A prim looking lady in thin rimmed black glasses and hair bound tightly in a neat bun looks over her clipboard at a woman sitting rigidly on a chair cradling a sleeping child in her arms, "Alright Miss, you may begin speaking when ready."
The woman looks down at her sleeping infant before closing her eyes and lets out a deep breath that made her seem older than her years.
The moment I opened the door, I could taste the bitterness of dread rising like bile in the back of my throat, the chilling air of my home melting away the gentle caressing rays of the afternoon sun.
Muffling the sound of the door behind me, I slipped off my school shoes and padded down the dimly lit hallway, the uncanny silence causing the sound of each footstep to become increasingly ear-grating. Just when I thought the silence would swallow me into its depths and strangle me, I heard hushed voices drifting from the end of the hallway.
The floorboards creaked garishly and I froze, still as a mountain unmoved by a blizzard, frozen in the action of taking a step. However, I straightened immediately when my father opened the door and pulled me abruptly into the room.
"So this was when you found out?" It was more of a statement than a question.
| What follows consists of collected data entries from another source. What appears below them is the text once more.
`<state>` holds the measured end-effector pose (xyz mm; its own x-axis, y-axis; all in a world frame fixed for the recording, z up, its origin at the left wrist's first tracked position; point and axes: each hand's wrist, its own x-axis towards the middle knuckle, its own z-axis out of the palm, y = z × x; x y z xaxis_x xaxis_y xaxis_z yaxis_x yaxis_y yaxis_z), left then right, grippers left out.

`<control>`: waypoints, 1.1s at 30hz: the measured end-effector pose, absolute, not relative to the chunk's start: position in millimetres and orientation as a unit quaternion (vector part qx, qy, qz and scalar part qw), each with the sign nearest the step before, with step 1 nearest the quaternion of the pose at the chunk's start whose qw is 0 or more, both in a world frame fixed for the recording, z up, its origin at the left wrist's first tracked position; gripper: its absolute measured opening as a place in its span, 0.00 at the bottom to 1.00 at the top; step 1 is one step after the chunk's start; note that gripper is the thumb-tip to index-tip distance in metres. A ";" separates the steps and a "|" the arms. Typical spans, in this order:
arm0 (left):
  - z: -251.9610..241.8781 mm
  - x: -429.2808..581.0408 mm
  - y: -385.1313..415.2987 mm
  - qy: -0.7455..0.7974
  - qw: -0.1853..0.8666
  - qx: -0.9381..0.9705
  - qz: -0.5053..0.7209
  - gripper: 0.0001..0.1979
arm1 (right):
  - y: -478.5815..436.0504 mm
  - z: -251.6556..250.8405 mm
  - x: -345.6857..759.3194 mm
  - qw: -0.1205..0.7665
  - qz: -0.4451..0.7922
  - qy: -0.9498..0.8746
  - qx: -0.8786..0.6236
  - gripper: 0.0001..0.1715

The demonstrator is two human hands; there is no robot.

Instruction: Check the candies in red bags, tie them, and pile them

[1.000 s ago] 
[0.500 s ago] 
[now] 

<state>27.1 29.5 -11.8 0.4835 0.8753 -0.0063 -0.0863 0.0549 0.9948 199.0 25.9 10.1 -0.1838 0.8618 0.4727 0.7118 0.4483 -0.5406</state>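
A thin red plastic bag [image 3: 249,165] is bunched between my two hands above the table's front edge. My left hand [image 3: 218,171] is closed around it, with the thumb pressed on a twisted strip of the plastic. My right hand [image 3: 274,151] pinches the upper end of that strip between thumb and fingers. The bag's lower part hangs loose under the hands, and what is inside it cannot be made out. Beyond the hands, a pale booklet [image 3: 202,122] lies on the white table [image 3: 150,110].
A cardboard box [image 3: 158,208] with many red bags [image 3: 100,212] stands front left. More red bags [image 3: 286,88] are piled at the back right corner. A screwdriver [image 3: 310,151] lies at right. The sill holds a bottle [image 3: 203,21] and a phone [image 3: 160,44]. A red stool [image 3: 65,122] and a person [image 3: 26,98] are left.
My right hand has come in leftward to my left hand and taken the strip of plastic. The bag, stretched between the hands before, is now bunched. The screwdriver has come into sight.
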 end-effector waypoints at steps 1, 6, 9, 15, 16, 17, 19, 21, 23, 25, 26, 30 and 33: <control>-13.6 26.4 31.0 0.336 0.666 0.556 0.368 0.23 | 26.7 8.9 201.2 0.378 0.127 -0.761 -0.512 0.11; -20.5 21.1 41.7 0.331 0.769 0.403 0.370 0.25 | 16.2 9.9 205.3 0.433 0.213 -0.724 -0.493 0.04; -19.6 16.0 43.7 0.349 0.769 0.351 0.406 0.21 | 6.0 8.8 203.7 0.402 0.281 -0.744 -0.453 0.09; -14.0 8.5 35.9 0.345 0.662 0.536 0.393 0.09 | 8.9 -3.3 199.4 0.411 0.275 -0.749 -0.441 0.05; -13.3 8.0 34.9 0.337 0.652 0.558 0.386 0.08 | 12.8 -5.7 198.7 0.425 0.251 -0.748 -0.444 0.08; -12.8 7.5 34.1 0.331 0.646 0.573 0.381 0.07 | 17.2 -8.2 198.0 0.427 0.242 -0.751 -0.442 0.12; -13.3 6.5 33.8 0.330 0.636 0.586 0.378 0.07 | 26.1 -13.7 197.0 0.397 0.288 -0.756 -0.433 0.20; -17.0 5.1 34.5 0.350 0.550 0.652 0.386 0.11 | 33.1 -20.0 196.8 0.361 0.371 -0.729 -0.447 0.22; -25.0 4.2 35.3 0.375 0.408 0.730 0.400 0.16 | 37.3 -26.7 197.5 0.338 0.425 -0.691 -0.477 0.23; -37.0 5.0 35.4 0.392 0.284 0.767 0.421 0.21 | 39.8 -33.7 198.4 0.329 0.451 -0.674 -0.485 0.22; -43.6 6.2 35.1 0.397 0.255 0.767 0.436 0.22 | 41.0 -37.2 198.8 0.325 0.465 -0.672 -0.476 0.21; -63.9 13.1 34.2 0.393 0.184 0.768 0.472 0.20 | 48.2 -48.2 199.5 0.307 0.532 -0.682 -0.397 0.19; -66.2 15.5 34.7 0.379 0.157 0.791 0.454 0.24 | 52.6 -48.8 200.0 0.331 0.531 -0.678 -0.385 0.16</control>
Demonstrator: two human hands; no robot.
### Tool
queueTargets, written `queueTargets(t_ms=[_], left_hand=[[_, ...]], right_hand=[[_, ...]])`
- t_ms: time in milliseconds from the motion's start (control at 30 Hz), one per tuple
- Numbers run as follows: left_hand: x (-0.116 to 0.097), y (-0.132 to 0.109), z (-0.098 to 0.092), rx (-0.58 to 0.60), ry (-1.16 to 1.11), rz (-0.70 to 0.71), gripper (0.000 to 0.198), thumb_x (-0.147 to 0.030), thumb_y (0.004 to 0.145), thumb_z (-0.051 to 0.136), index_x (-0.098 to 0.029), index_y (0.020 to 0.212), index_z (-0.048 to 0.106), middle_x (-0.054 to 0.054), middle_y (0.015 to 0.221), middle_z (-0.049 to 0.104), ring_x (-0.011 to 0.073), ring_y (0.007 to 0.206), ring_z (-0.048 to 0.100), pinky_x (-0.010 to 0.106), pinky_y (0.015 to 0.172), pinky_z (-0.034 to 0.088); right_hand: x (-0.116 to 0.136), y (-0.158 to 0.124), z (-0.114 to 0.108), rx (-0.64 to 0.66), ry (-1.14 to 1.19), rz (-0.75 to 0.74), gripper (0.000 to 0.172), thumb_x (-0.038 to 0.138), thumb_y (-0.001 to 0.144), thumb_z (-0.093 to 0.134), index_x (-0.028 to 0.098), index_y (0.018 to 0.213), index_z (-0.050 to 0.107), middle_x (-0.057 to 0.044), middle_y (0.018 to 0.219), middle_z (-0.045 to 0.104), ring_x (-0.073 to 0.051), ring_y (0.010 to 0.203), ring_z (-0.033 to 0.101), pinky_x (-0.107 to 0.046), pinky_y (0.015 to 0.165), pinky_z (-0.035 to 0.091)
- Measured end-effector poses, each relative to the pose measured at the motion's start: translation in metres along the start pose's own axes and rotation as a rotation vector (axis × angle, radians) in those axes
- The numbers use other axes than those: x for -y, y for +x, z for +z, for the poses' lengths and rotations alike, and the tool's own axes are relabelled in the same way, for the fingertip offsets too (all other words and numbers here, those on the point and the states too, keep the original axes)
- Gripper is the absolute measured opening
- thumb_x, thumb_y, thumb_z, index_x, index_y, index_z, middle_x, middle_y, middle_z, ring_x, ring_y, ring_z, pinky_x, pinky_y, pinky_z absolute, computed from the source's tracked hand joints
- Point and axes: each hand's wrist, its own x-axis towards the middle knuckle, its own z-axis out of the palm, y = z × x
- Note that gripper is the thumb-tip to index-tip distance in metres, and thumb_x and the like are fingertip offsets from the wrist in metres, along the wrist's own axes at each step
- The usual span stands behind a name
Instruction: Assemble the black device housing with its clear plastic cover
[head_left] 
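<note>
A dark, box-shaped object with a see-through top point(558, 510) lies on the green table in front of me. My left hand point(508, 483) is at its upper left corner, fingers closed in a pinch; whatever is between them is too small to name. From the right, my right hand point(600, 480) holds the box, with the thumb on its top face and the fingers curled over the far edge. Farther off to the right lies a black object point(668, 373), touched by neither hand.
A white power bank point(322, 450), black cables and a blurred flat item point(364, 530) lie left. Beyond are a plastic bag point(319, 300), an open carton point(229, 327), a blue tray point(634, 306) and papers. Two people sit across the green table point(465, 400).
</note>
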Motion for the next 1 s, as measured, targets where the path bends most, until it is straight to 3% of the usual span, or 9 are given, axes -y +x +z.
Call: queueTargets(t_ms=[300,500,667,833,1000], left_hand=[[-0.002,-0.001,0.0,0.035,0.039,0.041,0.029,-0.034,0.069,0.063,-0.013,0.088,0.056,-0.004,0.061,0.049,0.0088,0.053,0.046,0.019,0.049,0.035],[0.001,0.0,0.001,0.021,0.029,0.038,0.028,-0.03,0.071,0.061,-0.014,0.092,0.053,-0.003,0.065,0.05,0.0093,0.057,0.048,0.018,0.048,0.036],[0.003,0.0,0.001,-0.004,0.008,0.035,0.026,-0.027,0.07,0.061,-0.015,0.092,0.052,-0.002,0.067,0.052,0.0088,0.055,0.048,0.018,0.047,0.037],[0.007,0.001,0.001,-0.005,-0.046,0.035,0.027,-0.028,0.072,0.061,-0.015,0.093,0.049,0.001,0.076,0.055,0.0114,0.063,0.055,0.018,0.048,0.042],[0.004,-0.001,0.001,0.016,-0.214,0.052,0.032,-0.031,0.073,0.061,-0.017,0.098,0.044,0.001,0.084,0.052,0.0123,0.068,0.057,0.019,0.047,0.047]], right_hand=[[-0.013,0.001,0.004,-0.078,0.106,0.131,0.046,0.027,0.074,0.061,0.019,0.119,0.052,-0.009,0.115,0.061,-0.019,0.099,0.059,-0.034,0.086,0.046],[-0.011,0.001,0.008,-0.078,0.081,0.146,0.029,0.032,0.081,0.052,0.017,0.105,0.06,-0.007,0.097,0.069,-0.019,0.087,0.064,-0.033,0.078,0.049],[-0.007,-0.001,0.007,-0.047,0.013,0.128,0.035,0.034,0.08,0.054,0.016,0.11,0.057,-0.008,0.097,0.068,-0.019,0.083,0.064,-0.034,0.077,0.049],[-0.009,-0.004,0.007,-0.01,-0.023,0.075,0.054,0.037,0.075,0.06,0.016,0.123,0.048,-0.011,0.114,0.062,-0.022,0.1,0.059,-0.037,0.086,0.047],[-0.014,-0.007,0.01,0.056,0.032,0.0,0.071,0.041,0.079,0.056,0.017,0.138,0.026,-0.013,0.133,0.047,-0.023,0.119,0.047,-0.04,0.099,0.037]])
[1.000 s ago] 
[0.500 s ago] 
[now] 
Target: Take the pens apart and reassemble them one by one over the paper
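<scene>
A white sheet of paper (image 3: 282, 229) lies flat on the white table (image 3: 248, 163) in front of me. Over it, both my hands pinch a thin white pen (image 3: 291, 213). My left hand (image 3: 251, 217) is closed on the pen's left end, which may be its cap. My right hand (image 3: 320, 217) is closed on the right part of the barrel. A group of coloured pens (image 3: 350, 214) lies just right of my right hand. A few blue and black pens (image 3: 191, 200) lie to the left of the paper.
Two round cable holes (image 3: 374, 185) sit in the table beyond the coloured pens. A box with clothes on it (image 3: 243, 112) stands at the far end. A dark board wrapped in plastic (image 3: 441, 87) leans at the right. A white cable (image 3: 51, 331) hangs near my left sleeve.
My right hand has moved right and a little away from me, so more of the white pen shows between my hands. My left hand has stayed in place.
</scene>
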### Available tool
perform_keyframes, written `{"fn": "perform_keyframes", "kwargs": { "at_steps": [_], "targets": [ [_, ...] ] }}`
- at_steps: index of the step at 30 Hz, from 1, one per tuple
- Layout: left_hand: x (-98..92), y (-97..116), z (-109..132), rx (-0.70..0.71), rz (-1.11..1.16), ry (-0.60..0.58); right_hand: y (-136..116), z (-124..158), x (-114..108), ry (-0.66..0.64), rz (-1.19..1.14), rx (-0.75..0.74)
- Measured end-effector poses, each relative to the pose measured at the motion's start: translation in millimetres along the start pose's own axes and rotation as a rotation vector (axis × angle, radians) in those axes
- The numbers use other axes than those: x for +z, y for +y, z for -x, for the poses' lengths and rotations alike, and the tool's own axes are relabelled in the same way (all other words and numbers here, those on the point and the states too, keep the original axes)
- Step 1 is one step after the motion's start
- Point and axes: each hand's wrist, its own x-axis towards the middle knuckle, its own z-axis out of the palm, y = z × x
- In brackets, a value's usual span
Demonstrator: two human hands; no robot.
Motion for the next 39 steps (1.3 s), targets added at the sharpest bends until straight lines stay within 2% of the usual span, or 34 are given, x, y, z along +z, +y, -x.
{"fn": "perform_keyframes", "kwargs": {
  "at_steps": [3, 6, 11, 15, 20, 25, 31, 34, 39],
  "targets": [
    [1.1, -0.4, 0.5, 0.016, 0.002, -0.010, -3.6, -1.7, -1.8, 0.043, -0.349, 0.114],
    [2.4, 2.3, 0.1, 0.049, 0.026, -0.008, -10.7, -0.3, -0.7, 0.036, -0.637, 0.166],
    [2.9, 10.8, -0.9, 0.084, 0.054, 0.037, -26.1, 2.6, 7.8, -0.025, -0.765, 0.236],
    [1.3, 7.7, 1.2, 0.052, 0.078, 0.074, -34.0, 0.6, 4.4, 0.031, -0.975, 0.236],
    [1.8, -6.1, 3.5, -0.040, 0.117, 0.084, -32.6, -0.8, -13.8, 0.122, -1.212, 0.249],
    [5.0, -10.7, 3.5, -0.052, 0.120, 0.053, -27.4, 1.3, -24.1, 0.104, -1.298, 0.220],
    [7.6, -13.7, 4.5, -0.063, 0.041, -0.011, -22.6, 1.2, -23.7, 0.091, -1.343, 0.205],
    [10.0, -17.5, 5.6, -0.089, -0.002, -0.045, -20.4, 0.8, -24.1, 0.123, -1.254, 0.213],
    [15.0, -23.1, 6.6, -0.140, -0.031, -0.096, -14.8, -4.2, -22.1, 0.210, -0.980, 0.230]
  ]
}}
"Yes. I never saw it coming. I was, perhaps, too naive." The woman had leaned back into the chair, proceeding to shift herself to a more comfortable position. The child continues her carefree slumber, undisturbed.
"I'm what?" I yelled, eyes wide, pupils darting everywhere avoiding my parents, legs cemented to the ground, my mind blank, "But I'm fifteen!"
My mother frowned in disapproval at the tone and volume of my voice, "I was married this way as well, it's not unusual. If you would just give it a chance-"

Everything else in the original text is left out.